▸ Work order: Scan the data. Collect each line that contains the word "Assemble".

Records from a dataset
· · · · · · ·

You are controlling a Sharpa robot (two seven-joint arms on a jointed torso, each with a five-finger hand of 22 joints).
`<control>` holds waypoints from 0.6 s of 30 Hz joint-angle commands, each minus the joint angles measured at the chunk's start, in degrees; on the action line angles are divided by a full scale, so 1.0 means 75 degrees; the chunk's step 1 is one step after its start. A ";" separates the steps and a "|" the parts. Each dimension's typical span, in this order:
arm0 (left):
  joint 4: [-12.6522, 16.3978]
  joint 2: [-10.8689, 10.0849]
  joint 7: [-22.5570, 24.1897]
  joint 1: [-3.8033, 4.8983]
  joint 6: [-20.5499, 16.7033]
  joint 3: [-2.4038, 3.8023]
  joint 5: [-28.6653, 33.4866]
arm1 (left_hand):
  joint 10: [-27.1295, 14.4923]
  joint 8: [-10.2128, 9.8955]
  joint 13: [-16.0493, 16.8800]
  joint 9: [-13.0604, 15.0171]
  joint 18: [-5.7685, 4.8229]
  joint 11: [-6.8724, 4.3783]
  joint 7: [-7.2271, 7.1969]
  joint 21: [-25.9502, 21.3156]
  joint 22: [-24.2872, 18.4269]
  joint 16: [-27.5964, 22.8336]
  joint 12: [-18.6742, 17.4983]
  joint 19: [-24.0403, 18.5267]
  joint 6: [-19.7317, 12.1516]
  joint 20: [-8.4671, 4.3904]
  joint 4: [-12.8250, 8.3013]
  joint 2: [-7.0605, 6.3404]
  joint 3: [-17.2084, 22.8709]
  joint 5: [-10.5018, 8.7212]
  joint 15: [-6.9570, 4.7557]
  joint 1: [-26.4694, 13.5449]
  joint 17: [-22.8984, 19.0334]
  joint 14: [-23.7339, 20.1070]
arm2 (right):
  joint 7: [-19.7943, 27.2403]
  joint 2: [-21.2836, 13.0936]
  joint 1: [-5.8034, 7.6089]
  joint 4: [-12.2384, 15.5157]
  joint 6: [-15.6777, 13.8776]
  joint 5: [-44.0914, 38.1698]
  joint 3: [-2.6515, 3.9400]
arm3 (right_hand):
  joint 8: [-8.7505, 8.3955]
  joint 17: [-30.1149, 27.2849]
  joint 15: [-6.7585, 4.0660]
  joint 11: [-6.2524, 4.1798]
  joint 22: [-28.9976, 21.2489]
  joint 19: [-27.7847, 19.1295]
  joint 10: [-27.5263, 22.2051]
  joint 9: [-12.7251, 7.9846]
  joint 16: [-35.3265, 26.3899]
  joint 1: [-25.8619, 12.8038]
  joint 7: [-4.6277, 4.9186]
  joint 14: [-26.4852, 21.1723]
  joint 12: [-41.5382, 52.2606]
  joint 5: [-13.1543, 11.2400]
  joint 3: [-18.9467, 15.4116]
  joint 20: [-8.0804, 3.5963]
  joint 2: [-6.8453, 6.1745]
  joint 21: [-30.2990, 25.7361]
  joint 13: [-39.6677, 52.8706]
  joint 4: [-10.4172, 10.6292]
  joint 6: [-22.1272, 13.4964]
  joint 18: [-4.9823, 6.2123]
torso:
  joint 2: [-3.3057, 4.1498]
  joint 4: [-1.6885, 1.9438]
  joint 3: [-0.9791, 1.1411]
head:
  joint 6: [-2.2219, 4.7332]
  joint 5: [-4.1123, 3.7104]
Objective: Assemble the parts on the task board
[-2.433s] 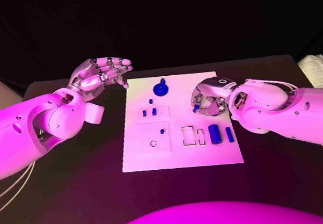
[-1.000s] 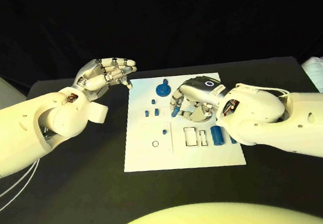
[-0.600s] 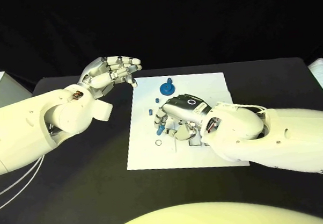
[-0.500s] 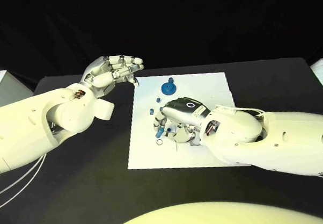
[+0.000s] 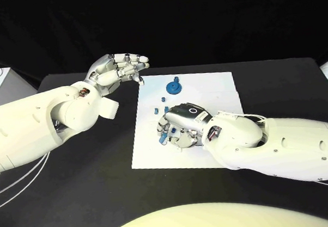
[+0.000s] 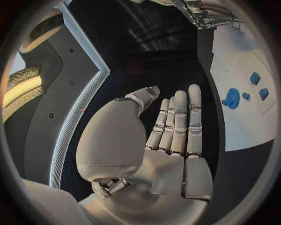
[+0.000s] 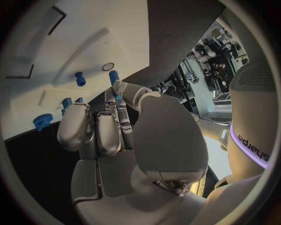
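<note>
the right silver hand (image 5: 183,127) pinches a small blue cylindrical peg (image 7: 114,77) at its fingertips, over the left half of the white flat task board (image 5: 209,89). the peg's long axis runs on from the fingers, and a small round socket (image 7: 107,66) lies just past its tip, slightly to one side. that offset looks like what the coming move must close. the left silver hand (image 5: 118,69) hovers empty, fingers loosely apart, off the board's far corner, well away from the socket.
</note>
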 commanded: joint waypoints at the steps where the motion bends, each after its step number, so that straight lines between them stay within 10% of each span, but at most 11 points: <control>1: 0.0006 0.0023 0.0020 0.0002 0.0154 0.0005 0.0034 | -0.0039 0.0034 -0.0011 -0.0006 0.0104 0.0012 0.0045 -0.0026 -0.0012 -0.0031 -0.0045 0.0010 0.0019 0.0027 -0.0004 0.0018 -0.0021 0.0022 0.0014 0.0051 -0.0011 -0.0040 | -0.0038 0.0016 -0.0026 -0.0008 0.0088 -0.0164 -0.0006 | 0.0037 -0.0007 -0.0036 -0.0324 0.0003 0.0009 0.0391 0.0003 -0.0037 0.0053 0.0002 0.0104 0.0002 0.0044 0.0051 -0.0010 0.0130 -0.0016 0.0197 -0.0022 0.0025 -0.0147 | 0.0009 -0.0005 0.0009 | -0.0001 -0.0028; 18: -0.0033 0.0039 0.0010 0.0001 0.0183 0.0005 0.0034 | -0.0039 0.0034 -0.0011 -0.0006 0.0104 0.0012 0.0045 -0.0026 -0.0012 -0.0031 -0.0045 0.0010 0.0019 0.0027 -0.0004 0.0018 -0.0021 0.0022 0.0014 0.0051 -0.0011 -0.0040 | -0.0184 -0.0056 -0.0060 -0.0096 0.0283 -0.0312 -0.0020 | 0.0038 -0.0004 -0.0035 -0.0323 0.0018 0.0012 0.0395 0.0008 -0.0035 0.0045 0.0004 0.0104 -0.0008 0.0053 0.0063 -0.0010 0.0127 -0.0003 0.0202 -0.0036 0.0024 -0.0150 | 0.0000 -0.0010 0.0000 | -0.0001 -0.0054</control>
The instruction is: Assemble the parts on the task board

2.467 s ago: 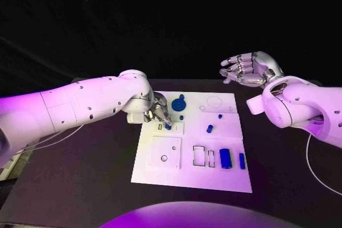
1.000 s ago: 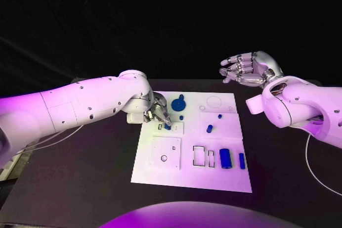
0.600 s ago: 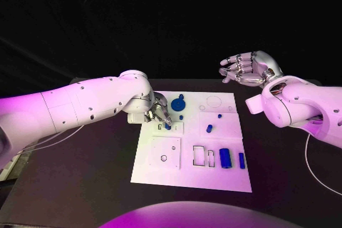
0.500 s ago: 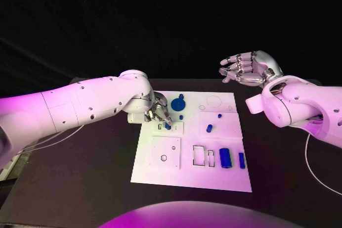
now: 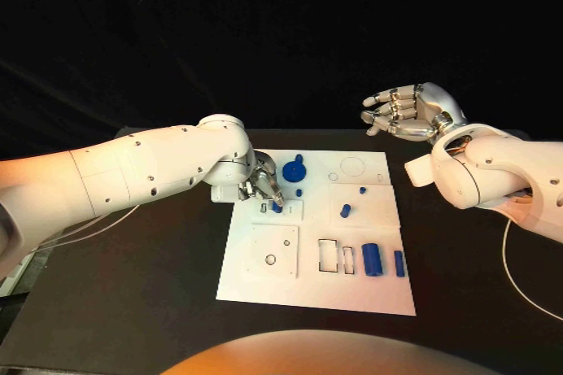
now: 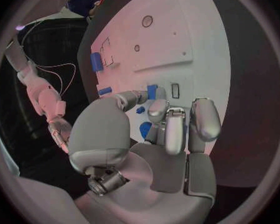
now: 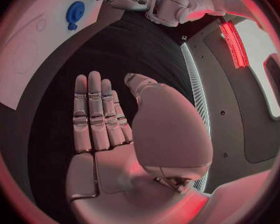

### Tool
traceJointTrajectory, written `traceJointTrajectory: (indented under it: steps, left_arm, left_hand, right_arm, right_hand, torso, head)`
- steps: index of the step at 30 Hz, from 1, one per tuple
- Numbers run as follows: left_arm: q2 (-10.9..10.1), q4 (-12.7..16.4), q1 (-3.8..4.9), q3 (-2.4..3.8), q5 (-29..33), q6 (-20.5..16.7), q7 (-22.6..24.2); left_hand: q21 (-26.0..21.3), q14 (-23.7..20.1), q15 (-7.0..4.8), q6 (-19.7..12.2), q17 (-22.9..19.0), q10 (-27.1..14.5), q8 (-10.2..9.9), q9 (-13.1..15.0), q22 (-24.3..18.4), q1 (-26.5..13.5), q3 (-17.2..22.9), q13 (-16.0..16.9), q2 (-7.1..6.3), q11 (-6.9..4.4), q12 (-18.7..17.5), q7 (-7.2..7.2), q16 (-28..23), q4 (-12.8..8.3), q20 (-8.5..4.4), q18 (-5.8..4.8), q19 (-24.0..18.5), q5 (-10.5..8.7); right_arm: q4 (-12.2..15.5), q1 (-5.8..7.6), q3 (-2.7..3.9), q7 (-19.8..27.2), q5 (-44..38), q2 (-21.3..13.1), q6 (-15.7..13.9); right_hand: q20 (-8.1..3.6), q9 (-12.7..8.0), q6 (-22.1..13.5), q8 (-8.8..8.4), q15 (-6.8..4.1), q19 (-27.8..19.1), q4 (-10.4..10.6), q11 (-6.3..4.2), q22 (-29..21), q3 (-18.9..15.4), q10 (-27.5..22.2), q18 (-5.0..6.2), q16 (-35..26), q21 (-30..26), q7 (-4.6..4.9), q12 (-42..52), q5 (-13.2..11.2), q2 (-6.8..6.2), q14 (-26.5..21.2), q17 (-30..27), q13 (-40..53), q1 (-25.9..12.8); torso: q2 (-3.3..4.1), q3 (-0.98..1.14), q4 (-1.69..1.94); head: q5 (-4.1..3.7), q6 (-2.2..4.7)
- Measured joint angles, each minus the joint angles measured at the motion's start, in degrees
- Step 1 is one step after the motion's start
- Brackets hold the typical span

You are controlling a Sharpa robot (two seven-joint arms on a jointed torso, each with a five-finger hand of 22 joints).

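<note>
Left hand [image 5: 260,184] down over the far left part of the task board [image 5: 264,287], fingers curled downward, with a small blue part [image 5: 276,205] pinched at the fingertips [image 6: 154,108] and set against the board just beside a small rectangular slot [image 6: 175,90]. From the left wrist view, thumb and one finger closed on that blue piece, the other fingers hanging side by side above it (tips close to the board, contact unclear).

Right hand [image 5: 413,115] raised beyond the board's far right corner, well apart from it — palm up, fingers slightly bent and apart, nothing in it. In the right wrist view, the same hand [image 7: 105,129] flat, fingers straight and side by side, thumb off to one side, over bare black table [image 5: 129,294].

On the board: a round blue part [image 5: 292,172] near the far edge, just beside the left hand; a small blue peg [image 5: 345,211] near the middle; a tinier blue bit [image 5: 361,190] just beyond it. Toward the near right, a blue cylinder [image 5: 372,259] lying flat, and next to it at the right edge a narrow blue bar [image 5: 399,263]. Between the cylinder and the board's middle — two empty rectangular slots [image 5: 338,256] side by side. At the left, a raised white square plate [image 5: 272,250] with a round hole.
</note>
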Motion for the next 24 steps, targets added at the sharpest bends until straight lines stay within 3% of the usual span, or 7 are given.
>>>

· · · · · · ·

▸ Solution for this problem:
Objective: Assemble the parts on the task board
The instruction is: Assemble the parts on the task board

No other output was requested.